Infinitely Losing My Edge
Yeah, I'm losing my edge.
I'm losing my edge.
The kids are coming up from behind.
I'm losing my edge.
I'm losing my edge to the kids from Suriname and from Philadelphia.
But I was there.
I was there in 1968.
I was there at the first Bowie show in Bromley.
I'm losing my edge.
I'm losing my edge to the kids whose footsteps I hear when they get on the decks.
I'm losing my edge to the internet seekers who can tell me every member of every good group from 1963 to 1975.
I'm losing my edge.
To all the kids in Toronto and Taipei.
I'm losing my edge to the art-school Taipei kids in little jackets and borrowed nostalgia for the unremembered nineties.
I'm losing my edge.
I'm losing my edge.
I can hear the footsteps every night on the decks.
But I was there.
I was there in 1983 at the first Art of Noise practice in a loft in London.
I was working on the spring reverb sounds with much patience.

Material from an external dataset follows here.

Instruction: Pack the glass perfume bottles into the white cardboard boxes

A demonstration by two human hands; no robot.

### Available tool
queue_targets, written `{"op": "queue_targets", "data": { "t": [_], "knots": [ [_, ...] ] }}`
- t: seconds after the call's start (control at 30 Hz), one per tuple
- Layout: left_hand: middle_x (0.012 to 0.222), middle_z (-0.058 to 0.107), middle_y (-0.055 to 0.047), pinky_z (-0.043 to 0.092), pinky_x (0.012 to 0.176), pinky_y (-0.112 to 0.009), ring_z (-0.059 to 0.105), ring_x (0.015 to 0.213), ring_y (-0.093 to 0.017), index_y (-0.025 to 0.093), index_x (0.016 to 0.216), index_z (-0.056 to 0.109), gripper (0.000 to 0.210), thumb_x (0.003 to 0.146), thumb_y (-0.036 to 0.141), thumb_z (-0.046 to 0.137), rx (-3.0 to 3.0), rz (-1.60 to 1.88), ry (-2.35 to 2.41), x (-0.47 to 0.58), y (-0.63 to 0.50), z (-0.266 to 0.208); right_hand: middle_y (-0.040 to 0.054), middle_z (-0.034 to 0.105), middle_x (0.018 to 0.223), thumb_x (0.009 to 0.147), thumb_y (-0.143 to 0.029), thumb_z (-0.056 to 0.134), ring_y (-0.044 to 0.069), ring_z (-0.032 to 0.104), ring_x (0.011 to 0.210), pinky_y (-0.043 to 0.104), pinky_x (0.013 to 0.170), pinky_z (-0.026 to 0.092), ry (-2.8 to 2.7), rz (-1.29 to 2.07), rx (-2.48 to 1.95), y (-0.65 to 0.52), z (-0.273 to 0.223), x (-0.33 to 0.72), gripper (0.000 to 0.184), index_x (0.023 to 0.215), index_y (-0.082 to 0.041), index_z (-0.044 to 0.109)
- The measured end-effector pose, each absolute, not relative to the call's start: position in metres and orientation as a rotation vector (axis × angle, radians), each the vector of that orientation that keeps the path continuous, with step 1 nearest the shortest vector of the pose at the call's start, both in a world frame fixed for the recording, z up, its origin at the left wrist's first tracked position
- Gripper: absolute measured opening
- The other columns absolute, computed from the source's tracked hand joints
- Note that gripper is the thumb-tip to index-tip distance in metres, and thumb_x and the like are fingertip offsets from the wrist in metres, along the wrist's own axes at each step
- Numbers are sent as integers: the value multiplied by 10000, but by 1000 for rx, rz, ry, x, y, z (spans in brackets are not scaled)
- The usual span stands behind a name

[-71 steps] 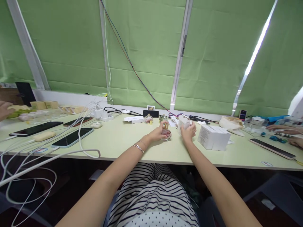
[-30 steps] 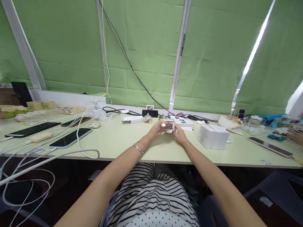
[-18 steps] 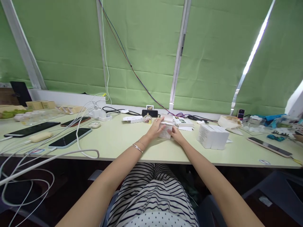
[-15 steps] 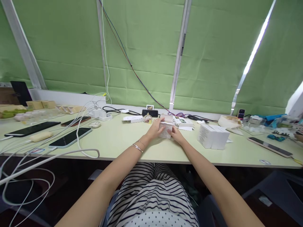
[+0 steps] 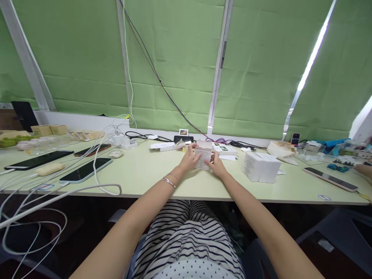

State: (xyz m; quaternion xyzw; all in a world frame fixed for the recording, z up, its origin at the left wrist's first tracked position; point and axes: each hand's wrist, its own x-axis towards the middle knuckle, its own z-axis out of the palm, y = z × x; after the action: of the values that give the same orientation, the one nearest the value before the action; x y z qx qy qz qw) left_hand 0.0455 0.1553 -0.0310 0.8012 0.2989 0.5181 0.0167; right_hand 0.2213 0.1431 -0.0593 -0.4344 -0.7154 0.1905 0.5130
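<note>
Between my two hands a small white box (image 5: 203, 157) with fine print on its face stands on the table. My left hand (image 5: 189, 158) grips its left side, fingers behind and thumb on the front edge. From the right, my right hand (image 5: 216, 164) holds the box low, with the thumb on the printed face. Right behind the box lie a white carton with a green picture (image 5: 222, 148) and a small round glass bottle (image 5: 181, 146). A larger group of white printed boxes (image 5: 260, 167) stands to the right of my right hand.
Phones, such as a pale blue one (image 5: 85, 170), and many white cables (image 5: 95, 170) spread over the left. Flat white card (image 5: 163, 146) lies at the back. On the right are a phone (image 5: 330, 179), a cloth bag (image 5: 281, 150) and, at the edge, another person's hand (image 5: 363, 169).
The box in my hands has tipped up so its printed face shows more fully. My left fingers have moved from its top to its side. Another person's hand has come in at the right edge.
</note>
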Motion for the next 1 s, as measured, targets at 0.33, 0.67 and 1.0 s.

I was there when David Bowie started up his first band.
I told him, "Don't do it that way. You'll never make a dime."
I was there.
I was the first guy playing Television Personalities to the rock kids.
I played it at the Roxy.
Everybody thought I was crazy.
We all know.
I was there.
I was there.
I've never been wrong.
But I'm losing my edge to better-looking people with better ideas and more talent.
And they're actually really, really nice.
I'm losing my edge.
I heard you have a compilation of every good song ever done by anybody.

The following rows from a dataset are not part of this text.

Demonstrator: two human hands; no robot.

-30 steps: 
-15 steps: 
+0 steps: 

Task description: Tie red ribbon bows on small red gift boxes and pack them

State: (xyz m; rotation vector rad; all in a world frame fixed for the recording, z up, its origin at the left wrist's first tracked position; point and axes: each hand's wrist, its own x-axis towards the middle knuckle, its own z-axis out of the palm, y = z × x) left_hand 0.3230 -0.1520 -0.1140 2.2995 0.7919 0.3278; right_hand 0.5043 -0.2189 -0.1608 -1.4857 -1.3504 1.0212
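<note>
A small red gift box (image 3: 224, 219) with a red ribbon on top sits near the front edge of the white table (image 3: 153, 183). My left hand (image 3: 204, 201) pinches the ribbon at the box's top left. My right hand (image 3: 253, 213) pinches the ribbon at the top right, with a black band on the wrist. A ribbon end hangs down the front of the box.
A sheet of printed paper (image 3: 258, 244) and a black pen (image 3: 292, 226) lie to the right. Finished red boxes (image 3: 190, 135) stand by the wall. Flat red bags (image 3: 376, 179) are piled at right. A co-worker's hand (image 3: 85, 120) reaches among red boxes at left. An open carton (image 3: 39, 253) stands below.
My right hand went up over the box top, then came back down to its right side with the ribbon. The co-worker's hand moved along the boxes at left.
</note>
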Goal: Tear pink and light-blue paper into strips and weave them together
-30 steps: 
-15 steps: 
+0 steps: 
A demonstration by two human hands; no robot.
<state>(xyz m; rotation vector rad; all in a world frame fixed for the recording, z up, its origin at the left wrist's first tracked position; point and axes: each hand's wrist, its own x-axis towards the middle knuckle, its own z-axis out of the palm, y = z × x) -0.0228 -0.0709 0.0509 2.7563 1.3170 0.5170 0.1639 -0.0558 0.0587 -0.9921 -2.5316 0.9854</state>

Every great song by John Coltrane. All the underground hits.
All Ajijia Myrayebe tracks. I heard you have a vinyl of every Swell Maps record on German import.

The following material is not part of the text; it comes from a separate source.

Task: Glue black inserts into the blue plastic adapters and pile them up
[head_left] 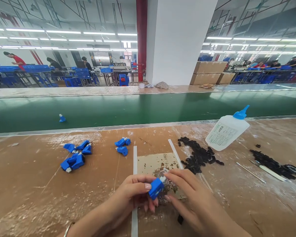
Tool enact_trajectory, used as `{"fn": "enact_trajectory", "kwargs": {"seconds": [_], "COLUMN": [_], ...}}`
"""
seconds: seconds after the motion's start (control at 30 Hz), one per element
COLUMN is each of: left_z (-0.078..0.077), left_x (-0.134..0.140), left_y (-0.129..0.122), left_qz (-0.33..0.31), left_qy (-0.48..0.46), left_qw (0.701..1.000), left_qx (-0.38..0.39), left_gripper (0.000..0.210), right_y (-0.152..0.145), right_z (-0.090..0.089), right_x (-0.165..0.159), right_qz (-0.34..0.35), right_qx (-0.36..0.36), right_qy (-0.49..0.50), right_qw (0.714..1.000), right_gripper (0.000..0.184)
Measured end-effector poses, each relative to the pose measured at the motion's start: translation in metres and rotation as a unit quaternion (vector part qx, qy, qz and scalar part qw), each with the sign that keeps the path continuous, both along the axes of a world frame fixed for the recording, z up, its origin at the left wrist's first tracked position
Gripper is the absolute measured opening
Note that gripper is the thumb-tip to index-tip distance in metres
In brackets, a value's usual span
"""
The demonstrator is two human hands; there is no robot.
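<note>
Between its thumb and fingers, my left hand (138,191) holds a small blue plastic part (156,189) with a white end piece (163,179). My right hand (191,194) is just to the right, thumb and forefinger apart; the forefinger reaches the white end, though I cannot tell whether it presses on it. Under both hands lies a stained beige sheet (153,161) between two white strips. Several similar blue parts (72,162) lie at the left, and a few more blue parts (122,142) nearer the middle. A small black piece (180,219) sits below my right hand.
A pile of black pieces (198,154) lies right of the sheet. Beyond it a white glue bottle (227,131) with a blue nozzle leans at a tilt. A thin stick (251,172) and more black pieces (268,159) lie far right. A green belt (128,110) runs behind, carrying one blue part.
</note>
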State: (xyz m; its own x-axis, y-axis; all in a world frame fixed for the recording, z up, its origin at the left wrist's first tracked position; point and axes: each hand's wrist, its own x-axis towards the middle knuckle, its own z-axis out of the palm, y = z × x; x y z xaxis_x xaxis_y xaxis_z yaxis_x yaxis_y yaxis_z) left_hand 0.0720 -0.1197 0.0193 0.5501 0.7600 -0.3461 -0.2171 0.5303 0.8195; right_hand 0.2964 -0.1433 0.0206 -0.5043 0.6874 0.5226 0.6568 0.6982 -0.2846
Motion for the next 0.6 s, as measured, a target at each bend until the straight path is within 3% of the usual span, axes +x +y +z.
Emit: {"fn": "enact_trajectory", "kwargs": {"seconds": [0.1, 0.27, 0.37, 0.6], "left_z": [-0.001, -0.008, -0.015, -0.021], "left_x": [0.005, 0.01, 0.013, 0.018], "left_y": [-0.002, -0.004, -0.008, -0.019], "left_qz": [0.015, 0.003, -0.003, -0.024], "left_qy": [-0.018, -0.042, -0.062, -0.062], "left_qw": [1.0, 0.999, 0.997, 0.997], "left_qx": [-0.01, -0.029, -0.034, -0.042], "left_gripper": [0.035, 0.028, 0.027, 0.035], "right_y": [-0.023, -0.05, -0.051, -0.051], "right_z": [-0.031, -0.08, -0.087, -0.079], "right_x": [0.017, 0.031, 0.026, 0.007], "right_qz": [-0.063, -0.109, -0.119, -0.152], "right_qx": [0.028, 0.019, 0.018, -0.052], "right_qy": [-0.006, -0.043, -0.029, 0.069], "right_qw": [0.998, 0.993, 0.992, 0.985], "right_gripper": [0.034, 0.044, 0.041, 0.033]}}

I heard that you have a white label of every seminal grime hit - 1985, '86, '87.
I heard that you have a CD compilation of every good '50s cut and another box set from the '70s.
I hear you're buying a harpsichord and a guitar and are throwing your macbook out the window because you want to make something real. You want to make a Eve St. Jones record.
I hear that you and your band have sold your sitar and bought a mellotron.
I hear that you and your band have sold your mellotron and bought a sitar.
I hear everybody that you know is more relevant than everybody that I know.
But have you seen my records?
Lindisfarne,
Depeche Mode,
Parry Music,
Fifty Foot Hose,
The Red Krayola,
Minnie Riperton,
Bronski Beat,
Ronnie Foster,
The Stooges,
Warsaw,
Mission of Burma,
Joe Smooth,
Lucky Dragons,
N.O.R.E. Featuring Pharrell,
Infiniti,
Bizarre Inc.,
Barry Ungar,
Bang on a Can All-Stars,
Lalann,
Wally Richardson,
Drexciya,
Lightning Bolt,
Jacob Miller,
Beasts of Bourbon,
Ronan,
Mary Jane Girls,
Bad Manners,
Sight & Sound,
Sexual Harrassment,
Au Pairs,
Darondo,
Flamin' Groovies,
Ice-T,
Faust,
The Dirtbombs,
Black Pus,
Alison Limerick,
Popol Vuh,
Archie Shepp,
Yaz,
Make Up,
a-ha,
Tommy Roe,
The Cowsills,
Angry Samoans,
Pussy Galore,
MC5,
Colin Newman,
Joyce Sims,
Johnny Osbourne,
Ten City,
DNA,
Terror Squad Feat. Camron,
Man Parrish,
Al Stewart,
La Düsseldorf,
Camouflage,
Jeff Mills,
Goldenarms,
Camron Feat. Jay Z And Juelz,
Jesper Dahlbäck,
Section 25, Section 25, Section 25, Section 25.
You don't know what you really want.
You don't know what you really want.
You don't know what you really want.
You don't know what you really want.
You don't know what you really want.
You don't know what you really want.
You don't know what you really want.
You don't know what you really want.
You don't know what you really want.
You don't know what you really want.
You don't know what you really want.
You don't know what you really want.
You don't know what you really want.
You don't know what you really want.
You don't know what you really want.